→ PROBLEM STATEMENT: Write out the line that holds "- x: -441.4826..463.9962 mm" together with every line that follows it to the end of the material below, exactly. Omit the pictures.
• • • • •
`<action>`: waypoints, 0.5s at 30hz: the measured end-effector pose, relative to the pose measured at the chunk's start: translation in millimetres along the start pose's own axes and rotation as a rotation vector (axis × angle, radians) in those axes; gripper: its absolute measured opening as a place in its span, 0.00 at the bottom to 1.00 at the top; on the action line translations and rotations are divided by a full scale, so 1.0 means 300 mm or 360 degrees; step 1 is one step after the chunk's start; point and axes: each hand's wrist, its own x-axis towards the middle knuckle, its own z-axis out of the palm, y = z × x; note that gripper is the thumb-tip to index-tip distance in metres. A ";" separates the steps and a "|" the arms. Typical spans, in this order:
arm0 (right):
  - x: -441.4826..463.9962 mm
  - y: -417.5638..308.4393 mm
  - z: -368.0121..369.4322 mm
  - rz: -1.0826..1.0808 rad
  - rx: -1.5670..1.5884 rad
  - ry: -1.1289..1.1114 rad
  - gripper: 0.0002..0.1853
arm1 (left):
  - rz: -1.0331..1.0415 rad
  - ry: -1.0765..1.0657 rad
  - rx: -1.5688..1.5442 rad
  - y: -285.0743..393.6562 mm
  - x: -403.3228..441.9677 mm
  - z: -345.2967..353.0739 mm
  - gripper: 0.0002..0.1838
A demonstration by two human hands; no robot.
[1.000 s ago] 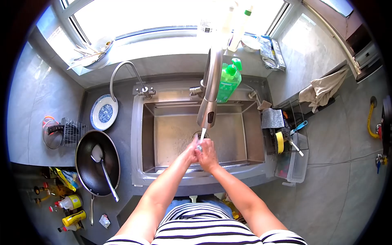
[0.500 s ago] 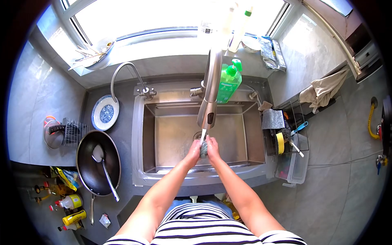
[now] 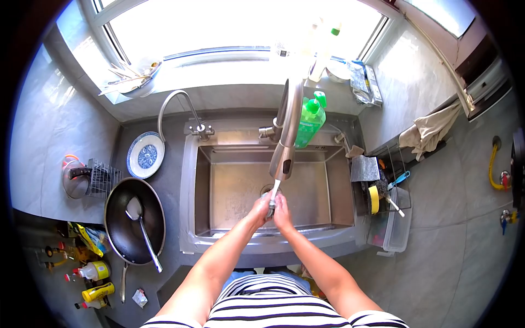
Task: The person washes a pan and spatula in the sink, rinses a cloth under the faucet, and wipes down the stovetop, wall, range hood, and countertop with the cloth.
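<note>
Over the sink [image 3: 188, 213], my left hand [image 3: 261, 210] and my right hand [image 3: 282, 212] are close together under the running tap [image 3: 282, 159]. White water [image 3: 275, 188] falls from its spout onto my fingers. Between my palms is a small greyish, wet-looking thing [image 3: 270, 212]; most of it is hidden, so its kind cannot be made out. Both hands are closed around it, the left on one side and the right on the other. Behind my hands, the drain is partly covered.
A green pump bottle [image 3: 310, 121] stands behind the sink. On the left counter are a blue-and-white plate [image 3: 146, 155] and a black wok [image 3: 124, 240] with a metal spatula [image 3: 143, 232]. To the right hangs a wire rack [image 3: 391, 164] with a yellow sponge [image 3: 374, 200].
My hands still hold the small greyish thing under the stream, with the grip slightly shifted and the right hand more upright. The whole view has tilted a little, moving the sink lower.
</note>
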 end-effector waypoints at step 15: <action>0.426 -0.187 0.412 0.0873 0.1341 -0.0189 0.10 | 0.0478 -0.0068 -0.0288 0.333 -0.007 -0.372 0.16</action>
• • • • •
→ SOLUTION FOR THIS PROBLEM:
  - x: -441.4826..463.9962 mm
  - y: -417.5638..308.4393 mm
  - z: -368.0121..369.4322 mm
  - rz: -1.0826..1.0808 rad
  - rx: -1.5670..1.5884 rad
  - ry: -1.1289..1.1114 rad
  - gripper: 0.0002..0.1853
arm1 (left):
  - rz: -1.0331..1.0415 rad
  - ry: -1.0765..1.0657 rad
  - rx: -1.5688..1.5442 rad
  - y: -285.0743..393.6562 mm
  - x: -403.3228..441.9677 mm
  - z: -345.2967..353.0739 mm
  - gripper: 0.0002..0.1838
A demonstration by two human hands; no robot.
[1.000 s ago] 
[0.500 s ago] 
[now] 
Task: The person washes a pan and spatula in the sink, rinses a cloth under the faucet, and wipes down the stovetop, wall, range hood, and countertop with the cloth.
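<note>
Over the sink [image 3: 188, 213], my left hand [image 3: 261, 210] and my right hand [image 3: 282, 212] are close together under the running tap [image 3: 282, 159]. White water [image 3: 275, 188] falls from its spout onto my fingers. Between my palms is a small greyish, wet-looking thing [image 3: 270, 212]; most of it is hidden, so its kind cannot be made out. Both hands are closed around it, the left on one side and the right on the other. Behind my hands, the drain is partly covered.
A green pump bottle [image 3: 310, 121] stands behind the sink. On the left counter are a blue-and-white plate [image 3: 146, 155] and a black wok [image 3: 124, 240] with a metal spatula [image 3: 143, 232]. To the right hangs a wire rack [image 3: 391, 164] with a yellow sponge [image 3: 374, 200].
My hands still hold the small greyish thing under the stream, with the grip slightly shifted and the right hand more upright. The whole view has tilted a little, moving the sink lower.
</note>
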 end-effector waypoints at step 15: <action>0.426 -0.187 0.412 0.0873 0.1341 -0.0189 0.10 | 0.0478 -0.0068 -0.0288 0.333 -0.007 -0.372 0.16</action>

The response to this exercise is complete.